A safe way to increase recycling? Sounds like common sense. But suspicions were raised again when another quango, the Waste and Resources Action Programme (or Wrap) advised keen councillors that "the timing of local elections may affect your thinking on when best to introduce the concept". The advice, since withdrawn, said councils should go fortnightly in the autumn, winter or early spring, so that "by the time warmer weather arrives, residents are used to the scheme and initial resistance has faded".

That didn't work in Bolton. The bins overflowed. Traffic jams clogged up the dumps, and the next time there was a vote, in 2006, the Lib Dems were binned. They lost seats and control of the council. "We lost an election on a single issue," lamented the Lib Dem leader.

"Labour councillors brought back the weekly collection in defiance of Westminster. Wrap sent people up to give me a good dressing down," said Labour Councillor Elaine Sherrington, the woman in charge of Bolton's waste. She believes the arguments for collecting grey one week and green the next are strong, but only if councils get the money they need to make recycling work. The town is not yet ready to give up a service that nobody realised it loved so much.

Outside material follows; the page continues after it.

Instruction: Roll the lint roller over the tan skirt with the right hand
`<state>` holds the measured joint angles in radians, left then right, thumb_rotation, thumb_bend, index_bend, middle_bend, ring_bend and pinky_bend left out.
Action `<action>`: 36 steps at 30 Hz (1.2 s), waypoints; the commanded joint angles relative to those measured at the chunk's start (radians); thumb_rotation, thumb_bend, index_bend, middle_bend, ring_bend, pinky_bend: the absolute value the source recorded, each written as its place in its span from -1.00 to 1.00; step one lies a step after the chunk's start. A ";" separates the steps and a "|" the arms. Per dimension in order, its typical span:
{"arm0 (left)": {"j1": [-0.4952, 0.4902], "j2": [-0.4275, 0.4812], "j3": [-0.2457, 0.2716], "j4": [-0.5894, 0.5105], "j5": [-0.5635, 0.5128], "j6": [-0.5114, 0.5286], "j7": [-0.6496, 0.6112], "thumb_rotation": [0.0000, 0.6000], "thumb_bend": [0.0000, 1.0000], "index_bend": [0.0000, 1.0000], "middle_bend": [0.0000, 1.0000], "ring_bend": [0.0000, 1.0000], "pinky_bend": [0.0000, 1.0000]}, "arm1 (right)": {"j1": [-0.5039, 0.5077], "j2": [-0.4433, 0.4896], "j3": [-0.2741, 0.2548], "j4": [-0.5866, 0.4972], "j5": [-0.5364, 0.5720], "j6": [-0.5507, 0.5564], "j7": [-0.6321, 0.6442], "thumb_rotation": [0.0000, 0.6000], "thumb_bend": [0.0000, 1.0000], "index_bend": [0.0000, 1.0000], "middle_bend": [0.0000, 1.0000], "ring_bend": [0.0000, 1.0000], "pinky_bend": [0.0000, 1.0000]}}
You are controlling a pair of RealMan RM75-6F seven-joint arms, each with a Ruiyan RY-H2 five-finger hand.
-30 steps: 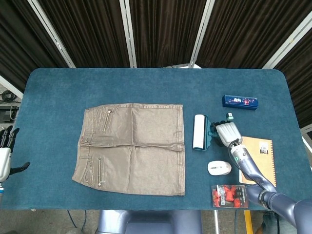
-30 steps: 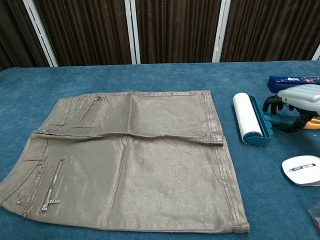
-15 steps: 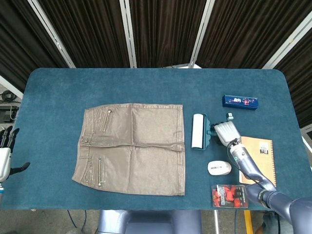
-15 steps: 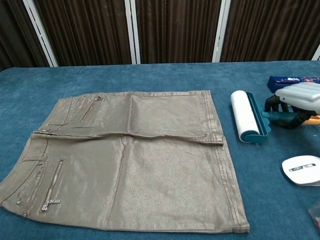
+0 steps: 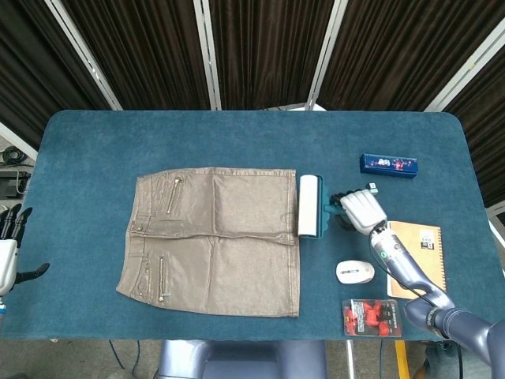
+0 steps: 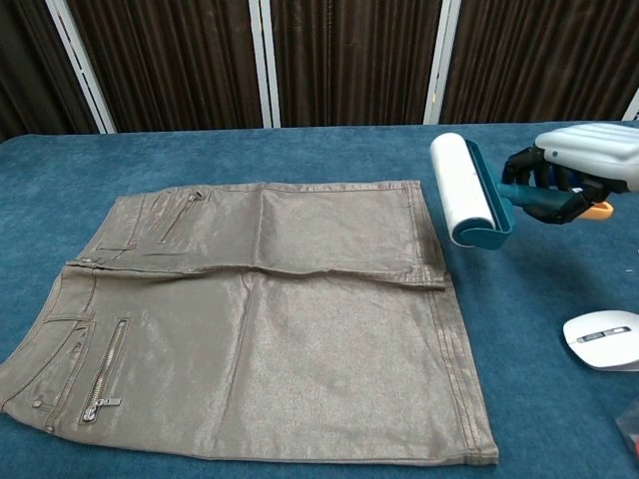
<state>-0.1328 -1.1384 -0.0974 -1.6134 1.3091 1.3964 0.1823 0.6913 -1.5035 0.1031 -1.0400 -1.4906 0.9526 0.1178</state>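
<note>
The tan skirt (image 5: 213,239) (image 6: 260,314) lies flat in the middle of the blue table, waistband and zips to the left. My right hand (image 5: 361,210) (image 6: 584,170) grips the teal handle of the lint roller (image 5: 311,206) (image 6: 465,191). The white roll hangs just off the skirt's right hem, lifted above the table. My left hand (image 5: 8,253) shows at the far left edge of the head view, off the table, fingers apart and holding nothing.
A white mouse (image 5: 355,272) (image 6: 602,339) lies near my right arm. A tan notebook (image 5: 418,257), a blue box (image 5: 389,164) and a red packet (image 5: 371,317) sit on the table's right side.
My right hand has lifted the lint roller off the table and carried it left, up to the skirt's right hem. The left hand has not moved.
</note>
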 commanded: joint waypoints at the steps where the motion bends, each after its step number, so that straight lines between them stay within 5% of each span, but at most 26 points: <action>1: -0.002 0.000 0.000 0.001 -0.003 -0.005 -0.001 1.00 -1.00 -1.00 -1.00 -1.00 -1.00 | 0.052 0.060 0.010 -0.132 -0.036 -0.012 -0.111 1.00 0.93 0.10 0.11 -0.02 0.31; 7: -0.009 -0.001 -0.002 0.009 -0.017 -0.023 -0.004 1.00 -1.00 -1.00 -1.00 -1.00 -1.00 | 0.132 0.064 0.035 -0.308 -0.006 -0.108 -0.361 1.00 0.94 0.11 0.11 -0.01 0.31; 14: -0.013 0.000 -0.005 0.019 -0.033 -0.039 -0.015 1.00 -1.00 -1.00 -1.00 -1.00 -1.00 | 0.218 -0.023 0.059 -0.386 0.074 -0.211 -0.630 1.00 0.94 0.11 0.12 0.00 0.32; 27: -0.018 0.001 -0.010 0.038 -0.059 -0.059 -0.028 1.00 -1.00 -1.00 -1.00 -1.00 -1.00 | 0.294 -0.186 0.015 -0.371 0.255 -0.259 -0.977 1.00 0.96 0.13 0.13 0.02 0.33; 36: -0.020 -0.005 -0.006 0.041 -0.060 -0.062 -0.020 1.00 -1.00 -1.00 -1.00 -1.00 -1.00 | 0.278 -0.146 -0.036 -0.322 0.290 -0.196 -1.061 1.00 0.96 0.14 0.13 0.02 0.33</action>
<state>-0.1531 -1.1430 -0.1036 -1.5722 1.2485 1.3340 0.1622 0.9745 -1.6643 0.0746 -1.3694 -1.2051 0.7458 -0.9402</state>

The lesson of Bolton is that however good the reasons for change, you can't just dump it on people. So now the council semi where Brian Derbyshire lives has a grey bin that is emptied every seven days, as it always was. There is also a green one for compostable waste and a white bag for paper. Soon a burgundy bin will arrive for plastic, glass and cans. "We used to have gnomes in our front gardens," said Mr Derbyshire. "Now we have coloured wheelie bins. But we got things back the way we wanted them. They listened. How often can you say that?"